Because certain expressions in the creeds of the Church are almost unintelligible, or
because some have attempted to prove the doctrine of the Trinity by triangles or by
cloverleaves, this is no reason for denying or questioning the evidence of the Scriptures
to the fact that the Unity of the Godhead is a compound unity (echad), and not an
absolute unity (yachad). It is not our responsibility to demonstrate or to prove; it is our
joy as well as our responsibility simply to believe what God has been pleased to reveal.

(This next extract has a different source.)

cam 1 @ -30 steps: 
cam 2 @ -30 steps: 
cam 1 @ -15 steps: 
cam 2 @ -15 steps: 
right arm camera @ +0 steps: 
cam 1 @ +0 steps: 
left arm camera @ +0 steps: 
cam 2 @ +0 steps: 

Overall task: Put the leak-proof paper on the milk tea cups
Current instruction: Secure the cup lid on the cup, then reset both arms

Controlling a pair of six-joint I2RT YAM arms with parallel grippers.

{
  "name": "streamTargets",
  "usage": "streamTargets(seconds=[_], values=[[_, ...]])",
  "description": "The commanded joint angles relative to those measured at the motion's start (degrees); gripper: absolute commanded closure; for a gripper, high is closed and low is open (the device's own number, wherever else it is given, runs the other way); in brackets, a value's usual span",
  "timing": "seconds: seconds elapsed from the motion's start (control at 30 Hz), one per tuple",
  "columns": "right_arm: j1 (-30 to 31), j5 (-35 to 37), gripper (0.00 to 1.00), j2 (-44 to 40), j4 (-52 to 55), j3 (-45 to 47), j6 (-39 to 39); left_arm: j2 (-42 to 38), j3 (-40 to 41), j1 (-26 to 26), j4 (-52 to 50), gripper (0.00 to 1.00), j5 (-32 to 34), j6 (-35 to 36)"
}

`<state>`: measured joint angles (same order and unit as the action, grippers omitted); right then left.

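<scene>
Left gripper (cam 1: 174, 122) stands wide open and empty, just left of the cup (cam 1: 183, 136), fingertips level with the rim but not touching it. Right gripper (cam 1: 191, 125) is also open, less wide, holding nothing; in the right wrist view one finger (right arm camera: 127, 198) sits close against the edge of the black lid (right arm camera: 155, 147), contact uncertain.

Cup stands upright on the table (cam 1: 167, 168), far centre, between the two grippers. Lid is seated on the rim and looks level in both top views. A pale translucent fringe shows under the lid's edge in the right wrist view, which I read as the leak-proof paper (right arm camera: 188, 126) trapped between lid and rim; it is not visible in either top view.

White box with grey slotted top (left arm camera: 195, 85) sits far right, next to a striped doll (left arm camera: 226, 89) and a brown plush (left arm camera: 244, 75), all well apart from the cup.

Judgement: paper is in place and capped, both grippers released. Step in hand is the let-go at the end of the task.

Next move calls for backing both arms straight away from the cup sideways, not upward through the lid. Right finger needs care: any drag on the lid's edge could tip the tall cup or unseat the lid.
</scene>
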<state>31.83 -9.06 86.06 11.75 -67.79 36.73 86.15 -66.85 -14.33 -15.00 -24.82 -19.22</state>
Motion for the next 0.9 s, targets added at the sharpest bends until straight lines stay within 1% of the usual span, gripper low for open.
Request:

We must defer further comment on Gen. 1: 26 for another article. This paper has
served its purpose if it has established a link between the doctrine set forth in the
preceding article--that the Creator is the Lord, Who in fullness of time became man--
and this initial act of creating the first man in the image and likeness of his Lord.
#10.
Why did God create at all.
pp. 174 - 177
Before developing the underlying idea of this article, it will perhaps be helpful to say
something about the necessity for certain laws of thought, and, in particular, about the
question of "axioms". Even the revealed truth of the Bible would become a mere
sequence of curiously shaped strokes, or varied sounds, apart from grammar, and
grammar presupposes intelligence and the laws of thought. Revelation and reason must,
therefore, go hand in hand, even though we may have to confess that what passes for
human reason may be very far from the truth. A sinless rational being would be obliged
to acknowledge the truth of revelation.
At the foundation of all thought are the first principles that we call "axioms". In
mathematics, for example, an axiom is a self-evident proposition--such as "A straight
line is the shortest distance between two points", or "Things that are equal to the same
thing are equal to one another". Even if an angel from heaven should appear and tells us
that these things were not so, and that, for instance, a curved line was shorter than a
straight one, we should have to deny the very fundamentals of our being to give them up.
Just as there are certain self-evident truths in mathematics, so also in other departments of
thought, there are axioms that are self-evident and need no proof. We leave this point for
the time, but shall return to it later.
The question that we have before us arises out of the opening verse of Scripture:
"In the beginning God created the heavens and the earth" (Gen. 1: 1).